[[ SOURCE MATERIAL open ]]
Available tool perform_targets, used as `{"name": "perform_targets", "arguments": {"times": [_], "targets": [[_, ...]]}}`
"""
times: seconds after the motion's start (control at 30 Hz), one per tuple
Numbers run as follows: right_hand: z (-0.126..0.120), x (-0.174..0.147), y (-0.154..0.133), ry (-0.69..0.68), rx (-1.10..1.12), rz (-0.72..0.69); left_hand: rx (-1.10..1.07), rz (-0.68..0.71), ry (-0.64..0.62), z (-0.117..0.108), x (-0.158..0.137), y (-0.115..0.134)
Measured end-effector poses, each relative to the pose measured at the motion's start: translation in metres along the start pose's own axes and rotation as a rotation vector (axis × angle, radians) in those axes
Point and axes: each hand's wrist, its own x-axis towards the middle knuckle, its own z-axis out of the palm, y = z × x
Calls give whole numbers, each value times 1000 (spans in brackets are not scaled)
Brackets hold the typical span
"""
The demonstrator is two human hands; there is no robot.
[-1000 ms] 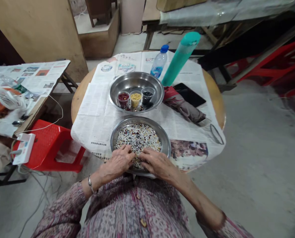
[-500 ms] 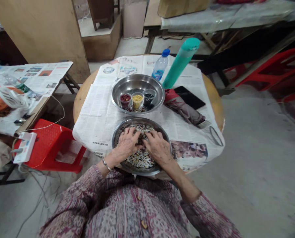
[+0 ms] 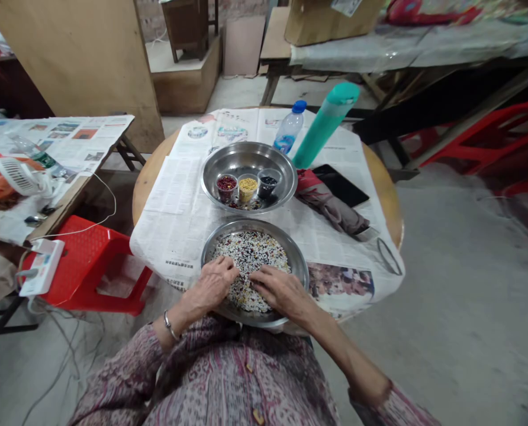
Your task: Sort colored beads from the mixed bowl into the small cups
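A steel bowl (image 3: 300, 258) near me holds a mix of white, black, yellow and red grains (image 3: 257, 251). Over its left side is my left hand (image 3: 214, 283), fingers curled together with the tips at the grains. Opposite it, my right hand (image 3: 285, 291) bends its fingers down onto the mix, its thumb side partly hidden. Whatever the fingertips pinch is too small to make out. Behind stands a second steel bowl (image 3: 228, 155) with a cup of red beans (image 3: 226, 184), a cup of yellow grains (image 3: 247, 187) and a cup of black beans (image 3: 267, 184).
Newspaper (image 3: 166, 219) covers the round table. Toward the back right are a water bottle (image 3: 289, 127), a teal bottle (image 3: 325, 127), a folded umbrella (image 3: 332, 207) and a dark tablet-like device (image 3: 340, 184). On the left, a red stool (image 3: 86, 260) bears a power strip (image 3: 42, 269).
Both hands have drawn back toward me from the middle of the near bowl and moved apart. The grains now lie spread flatter, with more of them showing.
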Motion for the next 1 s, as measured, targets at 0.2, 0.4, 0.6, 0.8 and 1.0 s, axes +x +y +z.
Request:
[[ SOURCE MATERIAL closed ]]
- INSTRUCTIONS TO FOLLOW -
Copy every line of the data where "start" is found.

- REPLY TO THE EXERCISE -
times: seconds after the motion's start (control at 30 Hz), one per tuple
Measured end-effector poses, each relative to the pose measured at the motion's start: translation in metres along the start pose's own axes and rotation as a rotation vector (axis × angle, radians) in those axes

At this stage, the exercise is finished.